> **DESCRIPTION OF THE TASK**:
Go to the line below containing "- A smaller" and print exactly from there through the line containing "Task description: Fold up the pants", both included. Print nothing else.

Data records:
★ ★ ★ ★ ★ ★ ★
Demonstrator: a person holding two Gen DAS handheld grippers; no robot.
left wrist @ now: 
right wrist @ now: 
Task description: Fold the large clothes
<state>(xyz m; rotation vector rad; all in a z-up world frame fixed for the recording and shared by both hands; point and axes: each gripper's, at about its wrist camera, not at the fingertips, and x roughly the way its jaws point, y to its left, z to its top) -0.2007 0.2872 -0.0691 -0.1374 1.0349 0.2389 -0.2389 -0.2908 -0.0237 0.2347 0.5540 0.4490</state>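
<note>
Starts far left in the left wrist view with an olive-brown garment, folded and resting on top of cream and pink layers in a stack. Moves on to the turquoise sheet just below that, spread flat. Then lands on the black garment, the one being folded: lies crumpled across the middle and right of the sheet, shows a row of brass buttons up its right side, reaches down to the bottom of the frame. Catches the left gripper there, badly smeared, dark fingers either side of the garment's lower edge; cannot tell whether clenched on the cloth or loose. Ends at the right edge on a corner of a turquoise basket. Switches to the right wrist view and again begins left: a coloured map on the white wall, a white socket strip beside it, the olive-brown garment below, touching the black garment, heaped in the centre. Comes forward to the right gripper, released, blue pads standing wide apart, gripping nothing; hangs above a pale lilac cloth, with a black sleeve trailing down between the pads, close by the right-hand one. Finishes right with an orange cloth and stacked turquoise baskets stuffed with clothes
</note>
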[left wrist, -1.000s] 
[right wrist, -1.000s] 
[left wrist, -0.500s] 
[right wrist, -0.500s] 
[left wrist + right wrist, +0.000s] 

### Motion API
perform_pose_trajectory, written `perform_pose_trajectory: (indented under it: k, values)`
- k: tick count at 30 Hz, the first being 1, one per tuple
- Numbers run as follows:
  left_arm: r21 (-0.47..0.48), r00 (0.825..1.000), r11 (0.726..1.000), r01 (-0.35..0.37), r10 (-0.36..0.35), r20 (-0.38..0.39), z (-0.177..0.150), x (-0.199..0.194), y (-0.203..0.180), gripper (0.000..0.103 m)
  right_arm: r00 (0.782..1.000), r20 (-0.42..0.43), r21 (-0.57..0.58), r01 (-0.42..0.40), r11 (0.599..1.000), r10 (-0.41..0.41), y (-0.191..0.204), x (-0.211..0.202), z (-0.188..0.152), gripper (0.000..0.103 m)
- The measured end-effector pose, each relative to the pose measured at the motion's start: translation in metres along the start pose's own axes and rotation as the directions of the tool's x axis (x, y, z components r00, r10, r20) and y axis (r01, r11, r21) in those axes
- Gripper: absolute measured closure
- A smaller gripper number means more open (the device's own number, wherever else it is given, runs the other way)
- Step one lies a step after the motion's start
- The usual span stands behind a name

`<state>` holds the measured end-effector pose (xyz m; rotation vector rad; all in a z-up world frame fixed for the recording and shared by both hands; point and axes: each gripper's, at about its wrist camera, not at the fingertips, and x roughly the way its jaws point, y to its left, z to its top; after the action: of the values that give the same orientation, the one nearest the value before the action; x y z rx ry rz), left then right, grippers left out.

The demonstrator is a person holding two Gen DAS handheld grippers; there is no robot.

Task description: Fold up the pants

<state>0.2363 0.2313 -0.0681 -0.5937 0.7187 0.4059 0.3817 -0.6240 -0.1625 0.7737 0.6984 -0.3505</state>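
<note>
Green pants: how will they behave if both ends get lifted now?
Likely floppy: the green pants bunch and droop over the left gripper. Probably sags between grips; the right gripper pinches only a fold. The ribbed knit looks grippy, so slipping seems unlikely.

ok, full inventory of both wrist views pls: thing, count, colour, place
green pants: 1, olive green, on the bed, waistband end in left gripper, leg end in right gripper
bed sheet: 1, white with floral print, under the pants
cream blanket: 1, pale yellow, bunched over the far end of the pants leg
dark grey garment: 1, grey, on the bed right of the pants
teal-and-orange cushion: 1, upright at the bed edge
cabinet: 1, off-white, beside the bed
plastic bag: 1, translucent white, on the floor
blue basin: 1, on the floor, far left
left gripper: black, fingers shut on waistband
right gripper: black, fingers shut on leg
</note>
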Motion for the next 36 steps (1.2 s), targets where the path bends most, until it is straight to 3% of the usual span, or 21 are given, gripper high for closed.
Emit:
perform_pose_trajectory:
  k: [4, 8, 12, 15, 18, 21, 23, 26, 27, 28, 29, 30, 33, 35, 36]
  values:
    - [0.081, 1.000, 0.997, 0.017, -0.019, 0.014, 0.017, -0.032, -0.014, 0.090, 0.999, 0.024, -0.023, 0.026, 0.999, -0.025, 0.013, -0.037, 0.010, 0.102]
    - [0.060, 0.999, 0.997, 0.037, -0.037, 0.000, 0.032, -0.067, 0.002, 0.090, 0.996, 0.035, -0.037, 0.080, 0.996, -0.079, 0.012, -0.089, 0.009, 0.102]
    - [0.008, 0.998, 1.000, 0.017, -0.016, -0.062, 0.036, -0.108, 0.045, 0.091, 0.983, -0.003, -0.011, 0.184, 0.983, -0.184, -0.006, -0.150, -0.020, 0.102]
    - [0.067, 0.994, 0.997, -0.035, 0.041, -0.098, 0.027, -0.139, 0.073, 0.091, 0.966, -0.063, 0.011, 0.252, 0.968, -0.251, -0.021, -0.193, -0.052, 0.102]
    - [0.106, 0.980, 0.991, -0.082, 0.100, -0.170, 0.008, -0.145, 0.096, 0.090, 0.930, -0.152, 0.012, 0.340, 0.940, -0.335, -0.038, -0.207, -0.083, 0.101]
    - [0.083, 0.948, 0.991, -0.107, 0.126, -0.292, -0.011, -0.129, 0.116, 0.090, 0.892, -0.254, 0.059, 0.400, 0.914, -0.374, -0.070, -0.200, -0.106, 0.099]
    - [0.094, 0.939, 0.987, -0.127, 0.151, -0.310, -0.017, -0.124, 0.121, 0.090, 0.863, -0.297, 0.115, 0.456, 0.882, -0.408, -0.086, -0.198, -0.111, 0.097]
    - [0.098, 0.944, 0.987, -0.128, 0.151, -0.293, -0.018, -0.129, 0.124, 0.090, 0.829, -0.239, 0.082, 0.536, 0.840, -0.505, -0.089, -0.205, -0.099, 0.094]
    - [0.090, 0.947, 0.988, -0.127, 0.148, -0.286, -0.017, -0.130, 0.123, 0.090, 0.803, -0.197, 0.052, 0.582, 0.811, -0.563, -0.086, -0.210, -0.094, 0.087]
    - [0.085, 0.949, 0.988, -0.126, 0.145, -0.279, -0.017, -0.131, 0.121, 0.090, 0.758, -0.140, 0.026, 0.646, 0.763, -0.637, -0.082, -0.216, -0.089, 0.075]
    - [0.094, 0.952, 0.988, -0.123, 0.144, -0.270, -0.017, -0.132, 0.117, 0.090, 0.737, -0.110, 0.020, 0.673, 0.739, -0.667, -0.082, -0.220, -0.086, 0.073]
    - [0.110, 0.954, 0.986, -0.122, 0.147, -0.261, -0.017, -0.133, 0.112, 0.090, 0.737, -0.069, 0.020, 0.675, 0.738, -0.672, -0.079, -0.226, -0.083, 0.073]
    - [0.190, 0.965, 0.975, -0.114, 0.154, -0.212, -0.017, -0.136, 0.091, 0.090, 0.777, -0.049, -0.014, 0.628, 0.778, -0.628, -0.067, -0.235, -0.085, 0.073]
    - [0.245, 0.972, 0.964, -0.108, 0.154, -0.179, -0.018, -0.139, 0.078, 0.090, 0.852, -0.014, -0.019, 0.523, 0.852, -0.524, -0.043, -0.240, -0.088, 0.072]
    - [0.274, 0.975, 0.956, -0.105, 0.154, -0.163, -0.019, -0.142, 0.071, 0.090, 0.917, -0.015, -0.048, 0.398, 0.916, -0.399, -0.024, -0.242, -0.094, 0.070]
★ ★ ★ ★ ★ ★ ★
> **ANSWER BOX**:
- A smaller gripper number means more open (the device's own number, wherever else it is given, runs the other way)
- Step one lies a step after the motion's start
- The usual span stands behind a name

`<state>` holds the measured end-effector pose (xyz m; rotation vector rad; all in a z-up world frame fixed for the recording and shared by both hands; point and axes: each gripper's, at about its wrist camera, not at the fingertips, and x roughly the way its jaws point, y to its left, z to its top; after the action: of the values that give the same orientation, the one nearest the value before the action; x y z rx ry rz), left then right, grippers left out.

The demonstrator is a person holding two Gen DAS handheld grippers; there is no robot.

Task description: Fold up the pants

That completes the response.